Problem to work on
In the data below, find the lines containing "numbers" and say how many there are, nothing more.

Records provided
# # # # #
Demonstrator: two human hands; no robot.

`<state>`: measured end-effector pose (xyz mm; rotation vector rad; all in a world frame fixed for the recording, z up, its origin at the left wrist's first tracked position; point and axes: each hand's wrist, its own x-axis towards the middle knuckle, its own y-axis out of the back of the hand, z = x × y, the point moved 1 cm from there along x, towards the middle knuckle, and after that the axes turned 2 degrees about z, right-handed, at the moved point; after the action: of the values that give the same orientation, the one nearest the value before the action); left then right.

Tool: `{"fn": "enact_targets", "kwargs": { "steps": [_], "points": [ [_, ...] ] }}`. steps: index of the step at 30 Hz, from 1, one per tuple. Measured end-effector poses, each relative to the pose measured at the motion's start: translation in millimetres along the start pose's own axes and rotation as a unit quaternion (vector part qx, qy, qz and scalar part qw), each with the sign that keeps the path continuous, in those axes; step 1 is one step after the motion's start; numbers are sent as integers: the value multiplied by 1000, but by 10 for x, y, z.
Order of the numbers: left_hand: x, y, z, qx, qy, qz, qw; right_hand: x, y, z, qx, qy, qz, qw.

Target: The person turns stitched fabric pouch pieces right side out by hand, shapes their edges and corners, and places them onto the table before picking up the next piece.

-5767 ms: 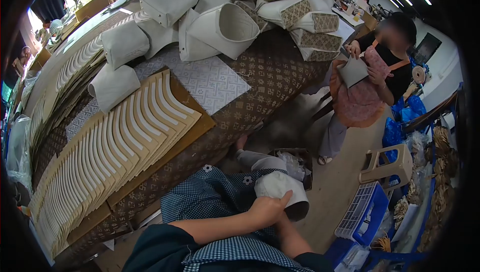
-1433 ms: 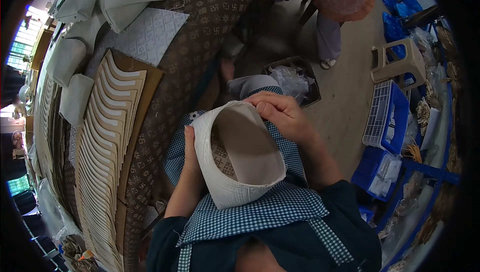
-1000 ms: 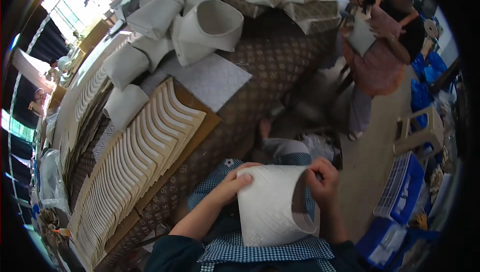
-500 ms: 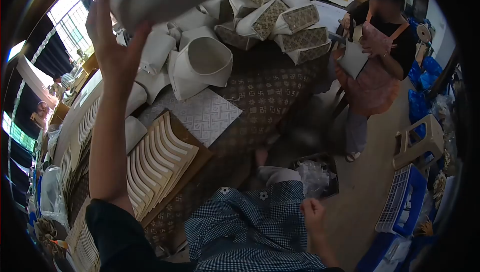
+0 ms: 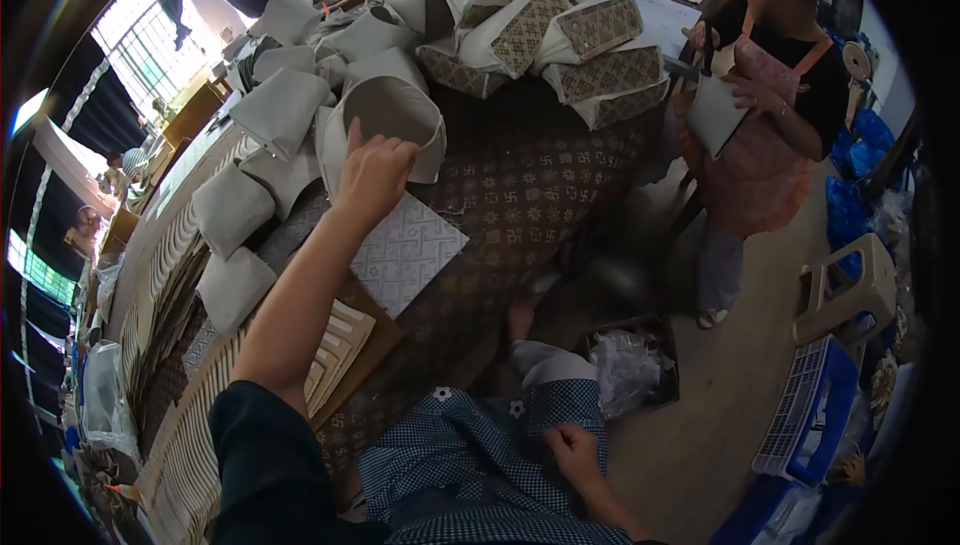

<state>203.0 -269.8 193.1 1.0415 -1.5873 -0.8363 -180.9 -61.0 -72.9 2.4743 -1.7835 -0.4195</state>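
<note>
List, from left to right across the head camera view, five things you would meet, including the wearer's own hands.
Barred window → left hand → right hand → co-worker's sandal → beige plastic stool

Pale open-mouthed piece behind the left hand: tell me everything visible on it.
The pale open-mouthed piece is an off-white, hollow shell with a wide, rounded opening and a shadowed, darker inside. It looks like leather or similar sheet, stiff enough to hold its shape. It lies mouth toward the camera, at the near side of a heap of other pale pieces on the patterned tablecloth. The left hand hides part of its lower rim; whether they touch isn't clear.
</note>
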Motion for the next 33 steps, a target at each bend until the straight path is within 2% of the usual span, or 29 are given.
{"fn": "enact_targets", "kwargs": {
  "steps": [2,3,5,6,8,11,13,15,17,20,21,23,25,26,27,29,31,33],
  "points": [
    [-5,70,7,-33,-37,104,993,-12,-10,24,24,6,2,1000],
    [-14,133,20,-49,-57,154,985,-14,-2,23,67,-28,1,997],
    [-70,445,175,-105,-76,195,972,-29,17,-1,151,-96,-4,984],
    [-126,636,292,-132,-85,215,964,-16,53,-103,196,-73,-1,978],
    [-317,950,613,-242,-73,213,944,73,180,-457,283,-27,4,959],
    [-679,1246,1080,-370,-76,153,913,154,339,-832,448,-4,-11,894],
    [-940,1269,1410,-435,-128,162,876,-29,518,-971,546,8,47,837],
    [-1213,1141,1752,-501,-173,158,833,-194,740,-1113,553,44,71,829],
    [-1512,947,2099,-599,-162,123,775,-257,1027,-1239,472,103,57,874],
    [-1923,655,2598,-657,-112,51,743,-420,1442,-1021,320,15,59,945],
    [-2051,560,2759,-673,-93,16,733,-479,1523,-1015,264,-5,91,960],
    [-2291,418,2998,-679,-107,-7,726,-590,1644,-1064,148,-45,154,976],
    [-2464,408,3103,-684,-138,-16,716,-627,1661,-1155,33,-34,154,987],
    [-2555,375,3100,-674,-150,-116,714,-645,1658,-1192,-23,-28,158,987],
    [-2596,398,3008,-727,-62,-237,642,-653,1583,-1205,-62,-47,148,986],
    [-2630,441,2813,-759,97,-464,446,-659,1331,-1144,-137,-86,149,976],
    [-2919,103,2922,-793,328,-403,319,-664,1202,-981,-217,4,129,968],
    [-2929,66,2896,-780,336,-413,329,-686,1126,-1153,-336,6,90,938]
  ]
}}
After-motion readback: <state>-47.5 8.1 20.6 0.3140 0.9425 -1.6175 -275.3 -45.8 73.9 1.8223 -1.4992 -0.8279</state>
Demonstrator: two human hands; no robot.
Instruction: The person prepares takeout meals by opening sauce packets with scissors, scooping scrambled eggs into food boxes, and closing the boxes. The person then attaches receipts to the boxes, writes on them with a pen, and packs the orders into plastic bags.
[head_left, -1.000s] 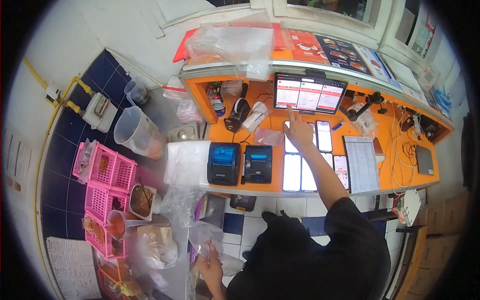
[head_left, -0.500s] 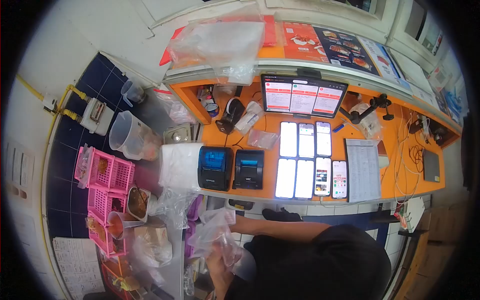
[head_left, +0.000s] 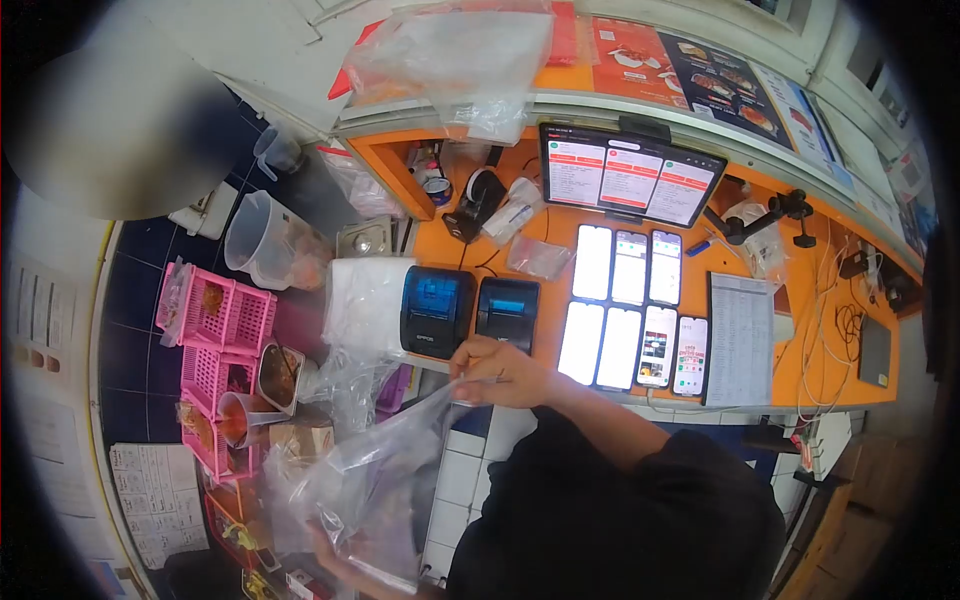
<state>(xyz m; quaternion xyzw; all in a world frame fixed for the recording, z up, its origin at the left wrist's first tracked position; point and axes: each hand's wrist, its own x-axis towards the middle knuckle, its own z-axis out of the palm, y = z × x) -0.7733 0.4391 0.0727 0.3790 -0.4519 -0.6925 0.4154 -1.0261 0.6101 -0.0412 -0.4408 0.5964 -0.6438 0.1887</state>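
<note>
A clear plastic bag [head_left: 385,480] is stretched between my two hands over the gap left of my body. My right hand [head_left: 490,372] pinches its upper edge, just in front of the two black receipt printers [head_left: 436,312]. My left hand [head_left: 345,565] is at the bag's lower side, and its fingers are mostly hidden behind the plastic. Several lit phones [head_left: 621,348] lie in two rows on the orange counter [head_left: 555,222], below a tablet [head_left: 630,178] with order lists on its screen.
Pink baskets [head_left: 225,318], a clear jug [head_left: 265,245] and a metal food tray [head_left: 280,378] stand at the left. A paper list [head_left: 740,340], cables [head_left: 825,310] and a tablet arm [head_left: 755,222] are on the right. A blurred round shape [head_left: 120,130] covers the upper left.
My right hand has left the tablet and come down to the bag. The bag, bunched in my left hand before, is now spread out between both hands.
</note>
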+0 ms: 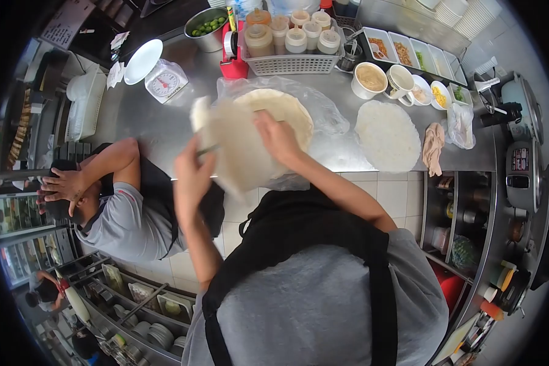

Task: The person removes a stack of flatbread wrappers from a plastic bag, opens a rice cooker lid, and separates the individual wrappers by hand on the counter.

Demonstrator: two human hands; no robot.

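Over the metal table, my left hand grips the left edge of a raised pale sheet, badly blurred, between thumb and fingers. My right hand reaches to its right side, fingers extended; whether they pinch anything, I cannot tell. Just beyond, a pale round lies on clear plastic. Such a thin sheet could probably tear or crease, so I should handle it evenly, supporting both edges without yanking.
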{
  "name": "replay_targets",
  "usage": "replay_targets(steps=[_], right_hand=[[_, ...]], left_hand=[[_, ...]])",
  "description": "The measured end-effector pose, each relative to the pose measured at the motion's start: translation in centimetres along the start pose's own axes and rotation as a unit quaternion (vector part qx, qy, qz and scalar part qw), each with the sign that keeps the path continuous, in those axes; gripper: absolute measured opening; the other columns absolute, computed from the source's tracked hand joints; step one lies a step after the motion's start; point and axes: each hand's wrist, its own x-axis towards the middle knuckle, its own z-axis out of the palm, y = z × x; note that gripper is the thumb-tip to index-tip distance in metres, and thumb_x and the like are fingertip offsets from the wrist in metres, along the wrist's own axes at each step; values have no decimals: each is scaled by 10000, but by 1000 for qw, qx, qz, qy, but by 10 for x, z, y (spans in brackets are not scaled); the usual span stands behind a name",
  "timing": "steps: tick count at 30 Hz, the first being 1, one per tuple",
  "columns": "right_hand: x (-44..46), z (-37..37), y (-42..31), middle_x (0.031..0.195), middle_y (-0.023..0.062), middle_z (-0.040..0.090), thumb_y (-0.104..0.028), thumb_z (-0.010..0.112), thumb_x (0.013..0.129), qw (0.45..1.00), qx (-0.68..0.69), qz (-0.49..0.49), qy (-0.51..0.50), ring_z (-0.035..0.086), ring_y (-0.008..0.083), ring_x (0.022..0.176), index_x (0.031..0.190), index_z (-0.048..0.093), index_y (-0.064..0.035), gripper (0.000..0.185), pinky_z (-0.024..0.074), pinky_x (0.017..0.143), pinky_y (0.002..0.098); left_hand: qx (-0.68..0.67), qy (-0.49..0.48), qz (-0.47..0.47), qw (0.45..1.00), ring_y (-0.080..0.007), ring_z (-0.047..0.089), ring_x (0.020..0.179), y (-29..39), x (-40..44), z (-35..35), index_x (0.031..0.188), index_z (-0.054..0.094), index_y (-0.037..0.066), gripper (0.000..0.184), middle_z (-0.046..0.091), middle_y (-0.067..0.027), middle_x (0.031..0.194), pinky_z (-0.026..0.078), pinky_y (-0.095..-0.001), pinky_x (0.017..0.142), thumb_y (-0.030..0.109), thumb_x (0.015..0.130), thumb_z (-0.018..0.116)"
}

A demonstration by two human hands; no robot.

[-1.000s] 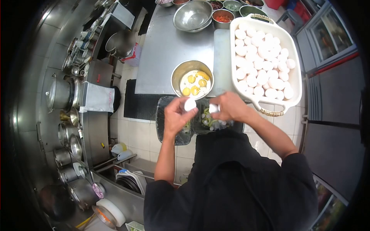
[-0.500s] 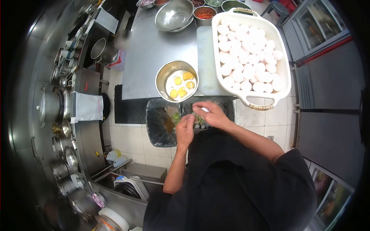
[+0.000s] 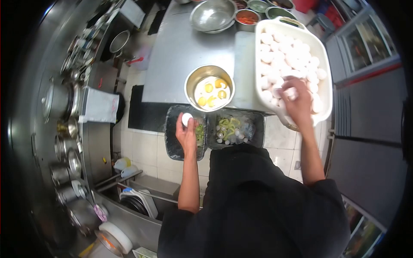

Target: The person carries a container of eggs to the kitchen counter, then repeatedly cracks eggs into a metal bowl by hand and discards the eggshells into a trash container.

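The left hand (image 3: 186, 134) holds one white egg (image 3: 186, 119) in its fingertips, just in front and left of the steel pot. The right hand (image 3: 300, 101), well to the pot's right, curls its fingers among the eggs (image 3: 282, 53) in the one white basket (image 3: 310, 38); whether they have closed on one cannot be told. Those eggs lie heaped, too many to count. The pot (image 3: 193, 79) holds at least five yolks (image 3: 208, 87) and sits at the front edge of the table (image 3: 172, 73). Two bins stand below that edge, in front of the pot: the left bin (image 3: 171, 144) under the left hand, the right bin (image 3: 257, 129) beside it. One cutting board (image 3: 244, 64) lies between pot and basket. Bare tabletop stretches left of the pot and behind it, as far as the colander (image 3: 213, 15).
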Motion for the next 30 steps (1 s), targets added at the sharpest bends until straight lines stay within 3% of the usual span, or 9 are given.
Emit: replay_targets(steps=[3, 9, 15, 17, 19, 21, 23, 25, 30], right_hand=[[7, -31, 51, 1059, 163, 631, -81, 731, 702, 973, -223, 26, -49, 614, 338, 987, 1012, 609, -44, 335, 475, 871, 416], [5, -32, 80, 1037, 156, 635, -83, 700, 731, 962, -212, 89, -145, 616, 321, 925, 1089, 607, -31, 373, 495, 831, 407], [33, -36, 46, 972, 119, 656, -94, 588, 822, 912, 235, 327, -78, 629, 217, 825, 1159, 613, -17, 346, 514, 710, 336], [43, -32, 25, 909, 89, 631, -173, 511, 884, 851, 424, 298, -88, 614, 175, 779, 1114, 621, -18, 298, 507, 654, 297], [56, -22, 5, 882, 85, 622, -209, 482, 903, 773, 560, 276, -114, 603, 155, 757, 1060, 634, -23, 287, 496, 630, 275], [66, 0, 0, 845, 63, 608, -195, 576, 881, 785, 555, 225, -157, 585, 156, 722, 960, 645, -39, 188, 487, 618, 295], [78, 15, -30, 790, 31, 616, -215, 694, 831, 889, 311, 208, -264, 604, 160, 713, 903, 641, -48, 190, 492, 625, 317], [77, 45, -63, 775, 37, 636, -143, 724, 813, 942, 246, -42, -225, 634, 157, 740, 942, 651, -40, 181, 517, 700, 325], [87, 98, -91, 898, 123, 714, -234, 747, 715, 892, 208, -249, -316, 673, 254, 738, 1106, 675, -58, 434, 536, 698, 357]], left_hand=[[146, 86, 153, 974, -234, 627, 962, -20, 47, -14, 1361, 465, -47, 478, 573, -178, 1219, 531, -336, 803, 88, 935, 632], [370, 121, 338, 857, -370, 589, 1083, -34, 95, -18, 1359, 491, -3, 466, 522, -224, 1301, 495, -415, 884, 127, 931, 620], [424, 54, 313, 848, -419, 559, 1072, -45, 109, -19, 1345, 488, -18, 463, 545, -256, 1232, 461, -463, 912, 88, 914, 619], [432, 50, 320, 842, -374, 610, 993, -26, 106, -18, 1349, 482, -11, 451, 585, -230, 1174, 498, -435, 851, 94, 930, 612], [225, 7, 167, 960, -295, 640, 906, -1, 102, -12, 1352, 480, -10, 437, 616, -186, 1118, 523, -379, 766, 112, 950, 603], [33, -62, 54, 996, -225, 653, 835, 28, 92, -6, 1351, 479, -12, 426, 638, -150, 1077, 532, -325, 692, 132, 968, 594], [-131, -150, -4, 980, -162, 649, 781, 60, 80, 1, 1347, 479, -18, 418, 651, -123, 1050, 525, -272, 627, 156, 982, 584], [-128, -219, -24, 967, -174, 649, 764, 87, 70, 11, 1312, 492, -29, 396, 656, -126, 1039, 526, -276, 607, 170, 983, 583], [-67, -331, -29, 941, -163, 650, 733, 128, 58, 39, 1255, 523, -28, 351, 661, -124, 1002, 526, -265, 560, 171, 976, 598]])
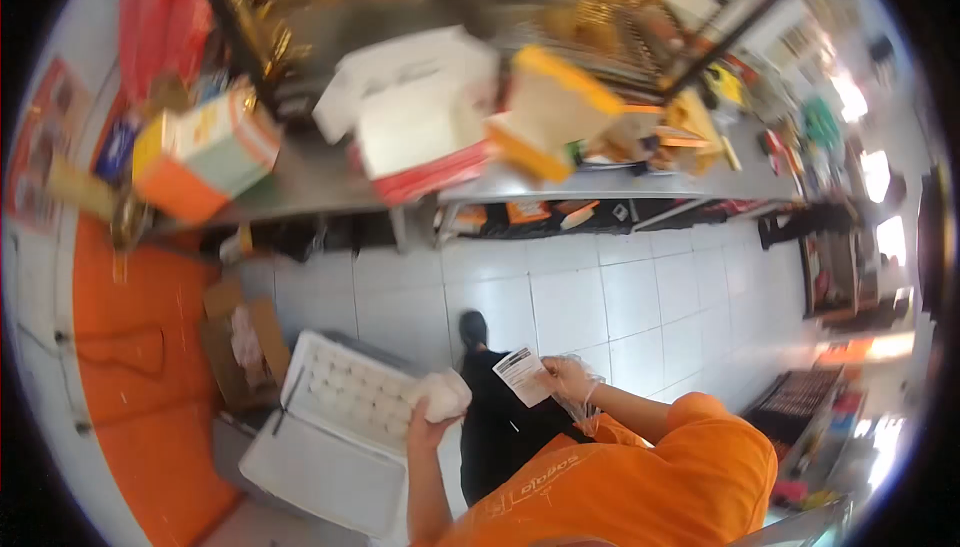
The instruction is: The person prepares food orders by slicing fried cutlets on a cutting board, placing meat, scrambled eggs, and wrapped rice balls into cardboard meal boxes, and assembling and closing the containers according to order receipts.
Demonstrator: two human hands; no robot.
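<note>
My left hand (pixel 428 429) is wrapped round a whitish, rounded bundle (pixel 443 396), whose contents I cannot make out. The bundle is held over the right edge of an open white foam box (pixel 335 387) with rows of round white items inside. In my right hand (pixel 570 379) is a small printed paper slip (pixel 523 377), pinched at its right edge. Clear plastic (pixel 585 405) hangs from the same hand, beside the orange sleeve.
Ahead, a metal counter (pixel 640 183) bears open cartons, including a white and red box (pixel 420 137) and a yellow one (pixel 555 112). A cardboard box (pixel 225 367) stands left of the foam box. Another person (pixel 830 220) stands at the far right.
</note>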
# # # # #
Result for this exercise
2